Dan sudah barang tentu tidak bertujuan menyimbolisasikan apa-apa selain menyuguhkan fantasi aktivitas seksual yang badaniah itu sendiri, kendatipun fakta bahwa teks-teks demikian itu ada dan beredar secara sembunyi-sembunyi di tengah masyarakat mungkin bisa menyiratkan kenyataan tertentu di luar teks, semacam berlangsungnya represi moral yang terlampau berlebihan atas kehidupan seksual masyarakat, adanya kemunafikan sosial yang terpendam, serta pelecehan diam-diam atas nilai-nilai yang berlaku.
Pengarang juga tidak jarang menyebutkan secara eksplisit organ-organ anatomi manusia, dengan tujuan apalagi kalau bukan untuk membangkitkan syahwat pembacanya, dengan bahasa yang vulgar dan hiperbolis. Sehingga sempat beredar semacam joke, bahwa sesungguhnya pengarangnya sendiri malah belum pernah melakukan hubungan seks. Penggemarnya tidak hanya anak-anak SMP atau SMA yang memang secara alamiah mempunyai rasa penasaran yang tinggi tentang seks, namun juga di kalangan dewasa tanpa terkecuali.

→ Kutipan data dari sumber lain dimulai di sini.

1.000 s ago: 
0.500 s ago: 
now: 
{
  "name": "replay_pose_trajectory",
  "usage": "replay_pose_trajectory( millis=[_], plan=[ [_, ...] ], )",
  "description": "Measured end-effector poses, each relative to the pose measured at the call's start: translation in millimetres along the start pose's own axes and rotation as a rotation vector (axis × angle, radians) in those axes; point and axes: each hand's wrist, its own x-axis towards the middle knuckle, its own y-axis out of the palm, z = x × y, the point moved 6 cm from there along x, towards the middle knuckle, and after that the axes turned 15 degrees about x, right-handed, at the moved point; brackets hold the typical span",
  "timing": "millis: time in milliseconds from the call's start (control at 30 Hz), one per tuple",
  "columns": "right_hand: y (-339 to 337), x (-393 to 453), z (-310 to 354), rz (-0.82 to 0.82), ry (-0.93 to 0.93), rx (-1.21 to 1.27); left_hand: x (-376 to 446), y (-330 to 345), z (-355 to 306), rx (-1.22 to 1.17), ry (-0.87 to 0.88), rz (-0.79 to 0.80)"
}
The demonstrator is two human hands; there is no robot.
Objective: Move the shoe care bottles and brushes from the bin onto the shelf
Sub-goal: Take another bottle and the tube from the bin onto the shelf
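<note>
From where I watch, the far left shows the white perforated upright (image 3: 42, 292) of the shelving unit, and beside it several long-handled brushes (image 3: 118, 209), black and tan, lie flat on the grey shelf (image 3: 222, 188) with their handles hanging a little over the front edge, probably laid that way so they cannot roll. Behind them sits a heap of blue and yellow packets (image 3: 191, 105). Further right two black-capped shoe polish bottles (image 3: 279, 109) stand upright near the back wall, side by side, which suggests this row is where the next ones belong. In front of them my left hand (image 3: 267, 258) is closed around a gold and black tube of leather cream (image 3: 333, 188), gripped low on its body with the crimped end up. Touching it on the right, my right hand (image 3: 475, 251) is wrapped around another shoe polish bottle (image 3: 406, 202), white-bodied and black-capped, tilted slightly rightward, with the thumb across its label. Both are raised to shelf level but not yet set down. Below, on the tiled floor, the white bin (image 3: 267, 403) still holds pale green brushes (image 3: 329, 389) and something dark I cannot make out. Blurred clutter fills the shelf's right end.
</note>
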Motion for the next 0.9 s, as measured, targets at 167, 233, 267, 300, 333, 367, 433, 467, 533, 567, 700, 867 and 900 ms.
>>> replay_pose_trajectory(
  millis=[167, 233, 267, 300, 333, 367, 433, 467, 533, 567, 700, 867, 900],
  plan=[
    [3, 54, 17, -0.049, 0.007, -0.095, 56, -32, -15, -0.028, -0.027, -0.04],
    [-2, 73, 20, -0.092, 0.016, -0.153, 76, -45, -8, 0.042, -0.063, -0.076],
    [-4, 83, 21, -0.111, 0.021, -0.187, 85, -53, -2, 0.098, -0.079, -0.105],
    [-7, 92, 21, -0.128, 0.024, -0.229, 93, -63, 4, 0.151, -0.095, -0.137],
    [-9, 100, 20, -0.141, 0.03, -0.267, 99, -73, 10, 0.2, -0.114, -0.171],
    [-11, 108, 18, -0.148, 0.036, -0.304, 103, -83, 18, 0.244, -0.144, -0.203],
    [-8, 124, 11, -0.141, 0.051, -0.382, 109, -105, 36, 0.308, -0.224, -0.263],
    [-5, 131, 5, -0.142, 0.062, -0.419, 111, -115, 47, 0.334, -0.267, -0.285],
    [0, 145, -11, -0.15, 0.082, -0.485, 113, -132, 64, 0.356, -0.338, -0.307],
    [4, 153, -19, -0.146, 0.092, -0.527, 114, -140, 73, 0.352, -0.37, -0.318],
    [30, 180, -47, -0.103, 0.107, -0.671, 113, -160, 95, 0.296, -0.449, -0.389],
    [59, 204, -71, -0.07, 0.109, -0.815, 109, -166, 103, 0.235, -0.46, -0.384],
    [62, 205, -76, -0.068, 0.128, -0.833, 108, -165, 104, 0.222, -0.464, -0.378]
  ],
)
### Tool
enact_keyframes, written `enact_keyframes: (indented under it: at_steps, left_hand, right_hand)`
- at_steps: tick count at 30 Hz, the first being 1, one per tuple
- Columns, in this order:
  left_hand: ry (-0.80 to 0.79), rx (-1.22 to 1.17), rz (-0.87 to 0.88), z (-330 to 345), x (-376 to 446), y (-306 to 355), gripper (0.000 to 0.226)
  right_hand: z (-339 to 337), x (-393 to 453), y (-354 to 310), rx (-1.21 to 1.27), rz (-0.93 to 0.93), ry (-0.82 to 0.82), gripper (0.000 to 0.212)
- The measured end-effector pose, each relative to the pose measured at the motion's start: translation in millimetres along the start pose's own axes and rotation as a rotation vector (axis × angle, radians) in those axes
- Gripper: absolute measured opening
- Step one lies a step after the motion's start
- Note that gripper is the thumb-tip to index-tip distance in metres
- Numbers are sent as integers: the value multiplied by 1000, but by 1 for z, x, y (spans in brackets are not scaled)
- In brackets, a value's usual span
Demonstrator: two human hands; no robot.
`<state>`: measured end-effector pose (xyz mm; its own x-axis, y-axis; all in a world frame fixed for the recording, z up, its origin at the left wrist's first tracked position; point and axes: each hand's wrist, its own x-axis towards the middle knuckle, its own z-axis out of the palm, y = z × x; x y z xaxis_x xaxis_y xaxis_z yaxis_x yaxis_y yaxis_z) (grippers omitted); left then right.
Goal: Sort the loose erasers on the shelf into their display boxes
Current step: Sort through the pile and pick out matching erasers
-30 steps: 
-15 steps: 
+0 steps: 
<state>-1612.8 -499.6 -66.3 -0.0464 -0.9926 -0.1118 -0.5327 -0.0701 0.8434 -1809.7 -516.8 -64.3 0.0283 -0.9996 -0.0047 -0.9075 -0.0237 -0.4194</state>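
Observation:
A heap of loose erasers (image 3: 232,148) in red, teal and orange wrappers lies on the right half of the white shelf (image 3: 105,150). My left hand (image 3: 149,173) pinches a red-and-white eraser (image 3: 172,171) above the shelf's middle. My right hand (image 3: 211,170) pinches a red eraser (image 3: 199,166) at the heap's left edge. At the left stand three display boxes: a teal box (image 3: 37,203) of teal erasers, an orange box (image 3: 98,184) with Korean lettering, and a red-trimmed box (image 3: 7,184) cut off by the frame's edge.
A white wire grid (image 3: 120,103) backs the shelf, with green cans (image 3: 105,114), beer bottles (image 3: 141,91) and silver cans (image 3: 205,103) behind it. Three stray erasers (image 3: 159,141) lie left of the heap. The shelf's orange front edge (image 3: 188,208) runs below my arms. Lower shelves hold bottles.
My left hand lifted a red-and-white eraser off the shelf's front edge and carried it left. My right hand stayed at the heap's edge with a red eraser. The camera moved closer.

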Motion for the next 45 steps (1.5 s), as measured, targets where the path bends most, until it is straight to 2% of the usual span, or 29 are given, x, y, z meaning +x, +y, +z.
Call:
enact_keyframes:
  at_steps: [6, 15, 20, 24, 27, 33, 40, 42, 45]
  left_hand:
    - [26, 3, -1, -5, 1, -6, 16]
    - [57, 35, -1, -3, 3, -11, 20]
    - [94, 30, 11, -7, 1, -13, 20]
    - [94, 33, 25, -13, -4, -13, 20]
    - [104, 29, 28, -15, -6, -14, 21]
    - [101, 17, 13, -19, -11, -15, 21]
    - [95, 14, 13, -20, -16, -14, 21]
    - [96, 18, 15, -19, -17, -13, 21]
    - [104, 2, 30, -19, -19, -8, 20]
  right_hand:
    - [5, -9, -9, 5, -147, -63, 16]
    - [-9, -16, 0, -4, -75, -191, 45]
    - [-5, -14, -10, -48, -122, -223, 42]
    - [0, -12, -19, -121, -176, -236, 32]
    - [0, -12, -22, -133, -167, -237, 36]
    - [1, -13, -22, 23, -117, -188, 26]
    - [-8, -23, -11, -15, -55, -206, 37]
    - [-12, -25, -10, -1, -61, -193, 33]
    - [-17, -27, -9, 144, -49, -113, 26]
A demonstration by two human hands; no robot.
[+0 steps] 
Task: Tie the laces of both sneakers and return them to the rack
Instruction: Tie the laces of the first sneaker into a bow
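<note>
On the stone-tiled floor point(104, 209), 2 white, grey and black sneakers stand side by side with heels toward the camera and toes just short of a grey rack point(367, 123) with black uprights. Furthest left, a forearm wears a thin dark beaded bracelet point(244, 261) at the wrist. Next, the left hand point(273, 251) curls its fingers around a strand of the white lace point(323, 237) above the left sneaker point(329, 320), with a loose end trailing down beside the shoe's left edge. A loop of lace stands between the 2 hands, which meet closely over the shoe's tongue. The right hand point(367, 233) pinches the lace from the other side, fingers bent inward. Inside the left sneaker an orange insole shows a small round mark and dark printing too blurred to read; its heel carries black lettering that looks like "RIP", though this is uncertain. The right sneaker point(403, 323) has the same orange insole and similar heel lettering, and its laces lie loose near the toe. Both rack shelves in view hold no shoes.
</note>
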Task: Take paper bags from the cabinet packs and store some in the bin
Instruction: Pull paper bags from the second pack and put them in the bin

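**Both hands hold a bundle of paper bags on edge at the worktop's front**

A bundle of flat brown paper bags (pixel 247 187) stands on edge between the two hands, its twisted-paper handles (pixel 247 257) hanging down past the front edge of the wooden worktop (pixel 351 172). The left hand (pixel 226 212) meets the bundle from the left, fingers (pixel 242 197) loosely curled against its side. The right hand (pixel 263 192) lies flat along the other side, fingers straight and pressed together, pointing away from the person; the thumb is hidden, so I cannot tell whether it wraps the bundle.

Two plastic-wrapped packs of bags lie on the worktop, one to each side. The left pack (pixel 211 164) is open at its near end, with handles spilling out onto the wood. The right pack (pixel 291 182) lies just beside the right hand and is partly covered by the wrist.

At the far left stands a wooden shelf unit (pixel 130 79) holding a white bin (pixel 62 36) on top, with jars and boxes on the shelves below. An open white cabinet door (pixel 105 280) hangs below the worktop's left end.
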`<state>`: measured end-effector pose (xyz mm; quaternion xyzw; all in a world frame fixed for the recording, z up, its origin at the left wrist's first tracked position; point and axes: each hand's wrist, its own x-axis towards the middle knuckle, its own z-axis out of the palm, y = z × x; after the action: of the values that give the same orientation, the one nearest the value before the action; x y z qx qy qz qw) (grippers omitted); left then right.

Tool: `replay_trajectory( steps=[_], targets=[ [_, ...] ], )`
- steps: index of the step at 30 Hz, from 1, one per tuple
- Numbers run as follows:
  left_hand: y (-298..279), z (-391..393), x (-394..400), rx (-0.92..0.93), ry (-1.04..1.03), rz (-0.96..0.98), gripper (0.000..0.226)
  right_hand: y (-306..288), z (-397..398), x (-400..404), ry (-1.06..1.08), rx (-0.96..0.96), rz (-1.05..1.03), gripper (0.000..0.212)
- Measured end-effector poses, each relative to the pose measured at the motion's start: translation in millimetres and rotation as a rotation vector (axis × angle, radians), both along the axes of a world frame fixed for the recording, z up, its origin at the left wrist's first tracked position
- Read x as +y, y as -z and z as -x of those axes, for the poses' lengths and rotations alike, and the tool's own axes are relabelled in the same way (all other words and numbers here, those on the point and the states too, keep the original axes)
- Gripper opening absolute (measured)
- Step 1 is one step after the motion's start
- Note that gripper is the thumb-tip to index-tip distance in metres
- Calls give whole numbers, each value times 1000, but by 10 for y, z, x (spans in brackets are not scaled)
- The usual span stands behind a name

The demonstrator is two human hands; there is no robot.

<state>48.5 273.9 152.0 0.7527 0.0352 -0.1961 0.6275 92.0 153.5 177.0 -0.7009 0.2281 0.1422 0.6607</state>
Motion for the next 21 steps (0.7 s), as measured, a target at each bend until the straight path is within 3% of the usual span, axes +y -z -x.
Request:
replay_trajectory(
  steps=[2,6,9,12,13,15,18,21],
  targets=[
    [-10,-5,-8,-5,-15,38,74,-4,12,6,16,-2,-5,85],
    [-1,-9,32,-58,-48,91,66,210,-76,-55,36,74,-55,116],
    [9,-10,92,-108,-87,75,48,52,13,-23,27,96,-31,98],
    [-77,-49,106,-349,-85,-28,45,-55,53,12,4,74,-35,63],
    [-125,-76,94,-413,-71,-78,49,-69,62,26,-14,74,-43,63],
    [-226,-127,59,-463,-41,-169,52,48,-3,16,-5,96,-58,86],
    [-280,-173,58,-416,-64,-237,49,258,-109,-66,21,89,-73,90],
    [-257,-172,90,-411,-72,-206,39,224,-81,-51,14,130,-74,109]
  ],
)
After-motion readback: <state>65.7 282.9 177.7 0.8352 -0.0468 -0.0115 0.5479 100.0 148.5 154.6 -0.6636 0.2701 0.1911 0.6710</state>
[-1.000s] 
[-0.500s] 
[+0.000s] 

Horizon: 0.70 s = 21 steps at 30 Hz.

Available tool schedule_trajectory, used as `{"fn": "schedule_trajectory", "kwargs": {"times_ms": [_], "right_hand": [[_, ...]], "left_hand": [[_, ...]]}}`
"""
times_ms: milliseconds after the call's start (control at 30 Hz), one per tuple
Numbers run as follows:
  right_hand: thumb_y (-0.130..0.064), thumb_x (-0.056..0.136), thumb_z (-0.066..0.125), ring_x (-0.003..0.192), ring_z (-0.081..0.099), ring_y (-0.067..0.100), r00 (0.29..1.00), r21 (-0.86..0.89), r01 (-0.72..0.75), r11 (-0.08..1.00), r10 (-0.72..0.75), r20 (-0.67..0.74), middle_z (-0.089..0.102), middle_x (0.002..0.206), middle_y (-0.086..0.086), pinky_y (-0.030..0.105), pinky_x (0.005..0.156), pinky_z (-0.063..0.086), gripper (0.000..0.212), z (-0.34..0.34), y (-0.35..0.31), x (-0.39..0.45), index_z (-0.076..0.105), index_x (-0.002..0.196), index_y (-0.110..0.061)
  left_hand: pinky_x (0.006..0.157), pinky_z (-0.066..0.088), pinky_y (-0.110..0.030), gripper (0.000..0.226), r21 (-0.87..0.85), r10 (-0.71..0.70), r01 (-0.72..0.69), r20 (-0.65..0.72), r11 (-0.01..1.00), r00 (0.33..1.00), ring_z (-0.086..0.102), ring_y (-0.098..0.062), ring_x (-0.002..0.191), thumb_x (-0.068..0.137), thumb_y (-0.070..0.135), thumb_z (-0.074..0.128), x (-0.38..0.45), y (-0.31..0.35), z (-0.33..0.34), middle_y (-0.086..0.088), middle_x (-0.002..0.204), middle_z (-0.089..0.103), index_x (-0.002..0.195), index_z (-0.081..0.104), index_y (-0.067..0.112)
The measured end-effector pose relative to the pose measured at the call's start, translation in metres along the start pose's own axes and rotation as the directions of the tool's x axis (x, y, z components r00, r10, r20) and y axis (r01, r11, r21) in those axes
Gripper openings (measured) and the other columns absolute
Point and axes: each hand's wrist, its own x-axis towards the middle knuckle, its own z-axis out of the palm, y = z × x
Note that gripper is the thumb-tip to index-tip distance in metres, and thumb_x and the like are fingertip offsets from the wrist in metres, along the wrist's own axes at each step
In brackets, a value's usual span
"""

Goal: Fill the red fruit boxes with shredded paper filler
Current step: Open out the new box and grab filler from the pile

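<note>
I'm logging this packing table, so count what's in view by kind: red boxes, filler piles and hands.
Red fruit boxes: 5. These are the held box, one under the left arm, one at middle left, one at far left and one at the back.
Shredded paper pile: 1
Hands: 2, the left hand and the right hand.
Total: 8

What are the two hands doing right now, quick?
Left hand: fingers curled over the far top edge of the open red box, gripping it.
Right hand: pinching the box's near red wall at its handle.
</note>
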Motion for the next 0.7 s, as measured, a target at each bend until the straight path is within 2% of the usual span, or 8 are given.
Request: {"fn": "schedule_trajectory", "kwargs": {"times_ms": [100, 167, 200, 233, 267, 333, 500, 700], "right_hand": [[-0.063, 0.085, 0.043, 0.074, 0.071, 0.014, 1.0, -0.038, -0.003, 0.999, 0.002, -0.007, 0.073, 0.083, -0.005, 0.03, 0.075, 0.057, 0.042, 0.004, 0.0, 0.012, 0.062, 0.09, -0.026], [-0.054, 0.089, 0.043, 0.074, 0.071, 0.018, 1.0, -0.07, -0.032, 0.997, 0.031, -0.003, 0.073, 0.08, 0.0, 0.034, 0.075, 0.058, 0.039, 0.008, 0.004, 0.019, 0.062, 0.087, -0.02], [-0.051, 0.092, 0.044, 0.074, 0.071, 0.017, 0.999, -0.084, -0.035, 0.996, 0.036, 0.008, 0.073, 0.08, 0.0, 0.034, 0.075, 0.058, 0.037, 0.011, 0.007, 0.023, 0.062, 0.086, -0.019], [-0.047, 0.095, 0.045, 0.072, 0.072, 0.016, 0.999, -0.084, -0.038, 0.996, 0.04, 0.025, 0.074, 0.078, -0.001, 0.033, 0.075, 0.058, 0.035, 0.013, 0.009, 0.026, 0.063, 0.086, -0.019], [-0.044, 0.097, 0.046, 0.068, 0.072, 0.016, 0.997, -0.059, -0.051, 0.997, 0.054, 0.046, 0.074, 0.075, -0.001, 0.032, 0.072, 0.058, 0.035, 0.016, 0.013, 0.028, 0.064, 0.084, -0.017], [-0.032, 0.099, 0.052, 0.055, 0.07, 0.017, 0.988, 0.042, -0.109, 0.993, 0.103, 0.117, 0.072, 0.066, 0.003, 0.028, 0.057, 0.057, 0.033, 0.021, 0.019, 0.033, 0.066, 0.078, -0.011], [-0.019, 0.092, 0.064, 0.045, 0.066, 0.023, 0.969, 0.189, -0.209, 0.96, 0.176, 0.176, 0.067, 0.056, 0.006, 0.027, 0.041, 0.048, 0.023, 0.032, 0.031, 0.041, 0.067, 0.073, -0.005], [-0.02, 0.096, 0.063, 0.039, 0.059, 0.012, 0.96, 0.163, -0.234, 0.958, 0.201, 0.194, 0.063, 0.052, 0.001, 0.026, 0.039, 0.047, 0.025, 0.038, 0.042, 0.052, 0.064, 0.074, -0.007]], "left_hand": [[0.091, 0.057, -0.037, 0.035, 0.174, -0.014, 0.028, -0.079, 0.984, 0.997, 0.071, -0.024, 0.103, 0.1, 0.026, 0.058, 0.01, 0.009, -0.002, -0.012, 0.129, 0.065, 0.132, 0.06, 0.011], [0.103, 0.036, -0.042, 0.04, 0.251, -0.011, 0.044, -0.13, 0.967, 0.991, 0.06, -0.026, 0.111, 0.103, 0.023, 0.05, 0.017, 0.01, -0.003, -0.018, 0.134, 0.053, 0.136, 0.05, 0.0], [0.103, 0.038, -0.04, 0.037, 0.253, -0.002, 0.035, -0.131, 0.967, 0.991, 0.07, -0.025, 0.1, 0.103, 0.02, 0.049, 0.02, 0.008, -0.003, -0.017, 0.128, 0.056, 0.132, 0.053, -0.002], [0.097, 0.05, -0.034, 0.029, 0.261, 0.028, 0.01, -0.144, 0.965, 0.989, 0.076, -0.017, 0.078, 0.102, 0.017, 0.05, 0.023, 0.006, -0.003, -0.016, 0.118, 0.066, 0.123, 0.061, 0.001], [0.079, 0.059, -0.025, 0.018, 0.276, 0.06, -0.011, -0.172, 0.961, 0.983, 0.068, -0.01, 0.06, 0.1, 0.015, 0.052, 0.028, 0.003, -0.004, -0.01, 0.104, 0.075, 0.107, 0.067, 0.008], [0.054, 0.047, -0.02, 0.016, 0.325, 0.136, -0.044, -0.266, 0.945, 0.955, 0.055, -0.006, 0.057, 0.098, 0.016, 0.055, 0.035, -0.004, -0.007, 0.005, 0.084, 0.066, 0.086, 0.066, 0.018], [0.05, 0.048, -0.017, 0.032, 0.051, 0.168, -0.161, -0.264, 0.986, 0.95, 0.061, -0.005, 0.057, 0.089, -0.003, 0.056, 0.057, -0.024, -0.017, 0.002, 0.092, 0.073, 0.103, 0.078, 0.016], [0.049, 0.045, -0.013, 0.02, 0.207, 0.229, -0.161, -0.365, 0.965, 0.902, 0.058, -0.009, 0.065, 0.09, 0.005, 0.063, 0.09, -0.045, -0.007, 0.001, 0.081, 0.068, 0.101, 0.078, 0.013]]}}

Namun tentu saja seiring dengan perkembangan jaman, setelah maraknya internet, yang termasuk menjajikan kemudahan tanpa batas untuk mengakses pronografi, secara perlahan-lahan Enny Arrrow dan karya-karyanya mulai ditinggalkan penggemarnya. Dan hingga kini pun misteri di balik nama Enny Arrow tetap tidak terkuak. Pernah tersiar kabar, pada akhir tahun 2000 seseorang bernama Suwarto yang tertangkap polisi bersama-sama dengan ribuan kopi cetakan stensilan dianggap sebagai orang di belakang Enny Arrow, namun hingga sekarang tidak ada kabarnya.
Sekalipun diedarkan secara underground, namun novel-novel Enny Arrow ternyata sangat populer. Sebuah survei yang dilakukan majalah "Men's Health” edisi Indonesia pada tahun 2003 pernah mengungkapkan, membaca karya Enny Arrow/stensilan menjadi sumber pertama pengetahuan tentang seks pada 17,2 % respondennya.